Someday I hope to buy a White Stripes record, but today is never that day.

Want a brand new classic. Let me pray it ages well. The Belle Game. Andrew Cedermark. Phosphorescent. Ty Segall. Jagwar Ma. Michael Kiwanuka. None in stock. Hype still exists. Records fly off shelves like it’s 1999.

Dana, I’m reporting live from the Mall of America where literally thousands of young fans have lined up to grab a copy of the latest CD by boy band 98 Degrees. Some showed up as early as three days ago and have stayed put ever since. But as one diehard told me, believe it or not, waiting in line is actually kind of fun: Kaylee McDaniels has been a fan of 98 Degrees ever since they first graced her TV screen. “I remember seeing Nick and Drew and just like falling in love.” From there she bought CDs, posters, lunch boxes, all emblazoned with her new favorite band. Now she hopes to buy their latest work – a Christmas album – to add to her collection. “I can’t even wait I hope it has ‘Jingle Bell Rock!'” But to find out she’ll have to wait. And wait. And wait a little longer.

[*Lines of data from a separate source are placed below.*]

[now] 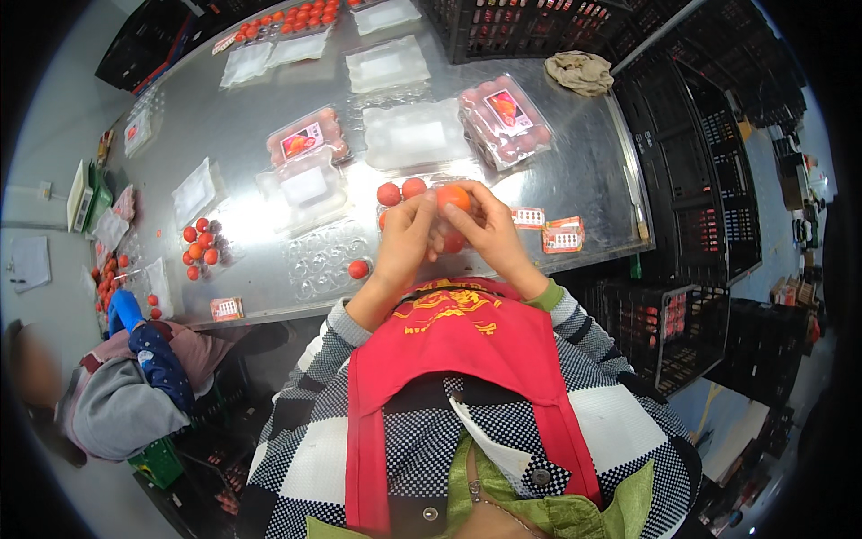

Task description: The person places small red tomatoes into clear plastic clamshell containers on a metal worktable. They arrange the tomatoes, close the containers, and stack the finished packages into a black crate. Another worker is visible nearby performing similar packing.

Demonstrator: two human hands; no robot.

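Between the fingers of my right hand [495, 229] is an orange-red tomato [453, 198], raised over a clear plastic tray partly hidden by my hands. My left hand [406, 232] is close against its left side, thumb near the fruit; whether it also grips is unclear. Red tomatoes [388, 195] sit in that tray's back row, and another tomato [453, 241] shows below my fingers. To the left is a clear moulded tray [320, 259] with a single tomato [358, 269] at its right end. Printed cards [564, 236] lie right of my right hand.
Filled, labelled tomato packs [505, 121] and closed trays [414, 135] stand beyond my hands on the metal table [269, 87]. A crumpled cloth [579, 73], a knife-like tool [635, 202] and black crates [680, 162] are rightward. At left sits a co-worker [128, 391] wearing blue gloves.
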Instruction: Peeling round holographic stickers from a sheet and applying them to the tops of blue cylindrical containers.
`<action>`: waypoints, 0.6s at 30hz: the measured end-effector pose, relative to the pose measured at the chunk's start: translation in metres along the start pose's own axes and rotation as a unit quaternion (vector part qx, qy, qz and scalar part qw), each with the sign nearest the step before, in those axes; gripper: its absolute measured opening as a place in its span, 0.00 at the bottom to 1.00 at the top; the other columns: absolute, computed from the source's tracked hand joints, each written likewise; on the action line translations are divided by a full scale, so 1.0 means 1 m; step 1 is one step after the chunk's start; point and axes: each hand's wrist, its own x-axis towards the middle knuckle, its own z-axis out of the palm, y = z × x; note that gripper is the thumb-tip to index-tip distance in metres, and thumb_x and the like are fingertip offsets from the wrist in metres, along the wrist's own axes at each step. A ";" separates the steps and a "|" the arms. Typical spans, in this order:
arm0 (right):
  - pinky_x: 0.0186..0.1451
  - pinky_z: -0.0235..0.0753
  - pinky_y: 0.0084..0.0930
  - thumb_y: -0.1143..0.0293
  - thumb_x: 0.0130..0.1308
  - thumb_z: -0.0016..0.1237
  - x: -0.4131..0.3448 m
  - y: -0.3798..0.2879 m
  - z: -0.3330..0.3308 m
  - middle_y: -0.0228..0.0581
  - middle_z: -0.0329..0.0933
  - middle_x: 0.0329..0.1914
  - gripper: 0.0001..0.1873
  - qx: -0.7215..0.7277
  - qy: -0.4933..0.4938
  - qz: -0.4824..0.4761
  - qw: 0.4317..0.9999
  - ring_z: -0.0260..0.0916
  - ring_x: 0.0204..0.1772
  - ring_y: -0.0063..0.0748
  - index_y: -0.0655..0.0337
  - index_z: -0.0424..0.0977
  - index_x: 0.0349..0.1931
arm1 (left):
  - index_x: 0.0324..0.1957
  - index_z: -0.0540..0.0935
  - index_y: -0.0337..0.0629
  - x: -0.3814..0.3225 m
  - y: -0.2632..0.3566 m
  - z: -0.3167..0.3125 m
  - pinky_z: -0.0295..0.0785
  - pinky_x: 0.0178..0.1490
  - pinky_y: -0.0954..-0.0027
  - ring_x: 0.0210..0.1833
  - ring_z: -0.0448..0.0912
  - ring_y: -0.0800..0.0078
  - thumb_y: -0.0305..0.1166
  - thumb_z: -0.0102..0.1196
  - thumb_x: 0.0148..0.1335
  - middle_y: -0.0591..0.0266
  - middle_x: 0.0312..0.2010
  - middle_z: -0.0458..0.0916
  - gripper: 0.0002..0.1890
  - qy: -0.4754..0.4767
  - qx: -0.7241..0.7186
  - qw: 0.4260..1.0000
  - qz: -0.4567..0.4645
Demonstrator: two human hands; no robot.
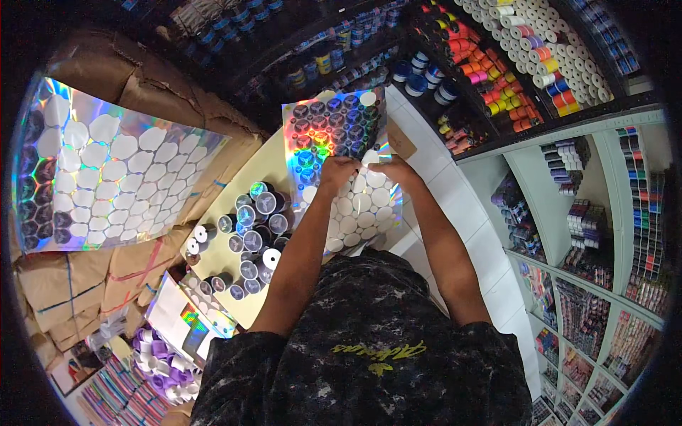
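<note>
A holographic sheet of round stickers (305,139) lies in front of me, its far part holding dark printed discs and its near part showing white circles. My left hand (341,171) is at the middle of this sheet, fingertips pinched by a pale piece. Close by on the right, my right hand (393,169) pinches a white round piece (370,157) at the sheet. What exactly lies between the left fingertips is too small to tell. Left of the sheet, several dark thread spools (253,240) with round labels on their ends stand grouped on the pale yellow table (234,199).
Another holographic sticker sheet (122,170) rests over brown paper-wrapped packages (80,277) at the left. Purple and white cones (160,362) lie below. Dark shelves of colourful spools (538,53) stand at the far right, with pale shelving (602,213) nearer. White floor tiles (463,213) show between.
</note>
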 end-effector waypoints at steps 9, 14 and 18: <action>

But she told me all that standing around isn’t as bad as it sounds. “It’s not just about the CD it’s about the opportunity to bond with all our fellow fans. Like, it’s just really fun here. We all like the same thing.” Dana, the CD goes on sale at midnight, and Tower Records is just hoping they have enough to satisfy the ever-growing demand. Back to you.

Thiles’ Bach echoes erratically through the empty store. The clerk in his tiny Ben Franklin glasses packages CDs and yawns. I could spend hours making a decision. Wait what about the “Ayrton Senna EP?” There’s a classic. No dice. Gal Costa? World Music. Brazil. 1983 re-recording. Not worth my money. Nothing under Gil. Ze is all best-of collections. Wish I still needed the Os Mutantes record. Paid two bucks more across town. 10:05. Need to pick something. I refuse to go home with nothing. Can’t waste the opportunity.

The Arcade Fire: “Funeral” $18
The Shins: “Wince the Night Away” $15
Sufjan Stevens: “Michigan” $15
Vetiver: “Tight Knit” $9
Youth Lagoon: “Wondrous Bughouse” $19

Three classics, one oddball and a dark horse. Youth Lagoon is just too much. Strike it. Same goes for “Funeral.” Strike it. Not in the mood to buy The Shins. Strike it. “Michigan” or Vetiver. Go back to my mantra. Surprise yourself, kid. Vetiver it is.

Back at the counter:

“How are you doing?”
“Good, how are you?”
“Good. That’s nine dollars.”
“Here’s 10.”
“Perfect. And one dollar is your change, have a good one, man.”
“Thanks you too.”

The mandolin jangles on my way out the door.

1 comment to [Hype Hype Hooray] Wednesday in the Aisles of Everyday Music

  • Lexquire

    God damn it, Jamie. I read everything in your voice, and I was enticed throughout your “a normal day at the record store”-ness. Pretty impressed. Good luck on your endeavors, wherever they may take you, friend.